So here I am once again. As I sit here on my bed, drinking my milky coffee from my K cup and listening to Frank Ocean and reading ‘The Fellowship of the Ring’ on this rainy day, I’m pushed by this motivation to do something, to write something.
When I was younger I adored writing. Whether it was a diary in which I’d extremely over exaggerated my day to make it filled with kick ass adventures, spending hours in my nana’s company writing full length books to show off to her or pretending that I was a journalist writing for the local paper it was something that I adored to do. By the time I got to high school and my life changed probably for the worst, I lost my creative love. Although I tried and tried to get back into it, I never stuck to it.
Suffering from anxiety and depression over the years is something I’ve always struggled to handle on my own. I find it hard to deal with it on my own, I lash out the ones that I love and I blame them for my brain. I blame everyone but me for not being able to handle it, and I feel like I need someplace where I can let it all out and where I can push myself to be who I want to be. I find myself frequently sitting and thinking that I have ruined my life. That I am now here, 24 years old with nothing to show for myself or my life. I need to get myself out of this mindset.

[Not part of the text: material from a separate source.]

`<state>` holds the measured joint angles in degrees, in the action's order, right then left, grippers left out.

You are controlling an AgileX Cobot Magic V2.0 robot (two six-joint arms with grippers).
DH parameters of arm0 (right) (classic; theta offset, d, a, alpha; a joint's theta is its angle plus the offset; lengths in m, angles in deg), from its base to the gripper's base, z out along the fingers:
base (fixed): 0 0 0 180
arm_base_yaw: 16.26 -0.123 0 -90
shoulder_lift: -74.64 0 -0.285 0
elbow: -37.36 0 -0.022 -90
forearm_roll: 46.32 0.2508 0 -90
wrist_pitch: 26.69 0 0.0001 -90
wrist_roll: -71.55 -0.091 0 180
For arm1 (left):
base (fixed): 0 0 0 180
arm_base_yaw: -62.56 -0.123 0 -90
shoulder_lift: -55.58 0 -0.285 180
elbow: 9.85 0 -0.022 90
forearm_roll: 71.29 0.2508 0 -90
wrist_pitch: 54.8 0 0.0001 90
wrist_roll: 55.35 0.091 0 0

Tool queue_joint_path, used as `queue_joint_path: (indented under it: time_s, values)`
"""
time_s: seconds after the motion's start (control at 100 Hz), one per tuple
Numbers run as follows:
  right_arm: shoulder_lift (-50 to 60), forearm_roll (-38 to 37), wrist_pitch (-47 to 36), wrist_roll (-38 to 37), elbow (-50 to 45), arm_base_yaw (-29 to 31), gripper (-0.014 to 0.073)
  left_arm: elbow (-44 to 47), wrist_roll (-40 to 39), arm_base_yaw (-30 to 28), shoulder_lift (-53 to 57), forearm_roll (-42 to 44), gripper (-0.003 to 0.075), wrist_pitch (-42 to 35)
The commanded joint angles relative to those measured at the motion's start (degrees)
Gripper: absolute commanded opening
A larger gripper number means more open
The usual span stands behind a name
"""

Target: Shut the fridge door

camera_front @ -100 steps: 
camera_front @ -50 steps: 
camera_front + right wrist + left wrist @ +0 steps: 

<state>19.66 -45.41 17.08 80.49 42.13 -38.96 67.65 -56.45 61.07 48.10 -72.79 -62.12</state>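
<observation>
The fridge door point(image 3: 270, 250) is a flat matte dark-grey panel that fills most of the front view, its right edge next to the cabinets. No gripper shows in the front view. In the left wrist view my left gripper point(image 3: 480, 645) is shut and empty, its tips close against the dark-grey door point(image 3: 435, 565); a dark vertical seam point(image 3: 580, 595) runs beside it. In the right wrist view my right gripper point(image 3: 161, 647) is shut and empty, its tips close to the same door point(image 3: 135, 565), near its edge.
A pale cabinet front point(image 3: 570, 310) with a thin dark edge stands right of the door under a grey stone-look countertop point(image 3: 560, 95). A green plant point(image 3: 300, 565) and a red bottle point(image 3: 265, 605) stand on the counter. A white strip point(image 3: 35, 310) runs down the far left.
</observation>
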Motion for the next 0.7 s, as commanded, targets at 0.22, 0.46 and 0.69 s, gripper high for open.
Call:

I need something to focus on.
And here we are. Sanctuary. The dictionary defines sanctuary as “refuge or safety from pursuit, persecution, or other danger.”, and that’s where this place will be from me. A refuge from my own mind. Whether it just be writing about my day, writing about my thoughts on certain things happening in the world or any short stories that may pop into my head, it’s my place.
Hopefully this helps me come to terms with who I am.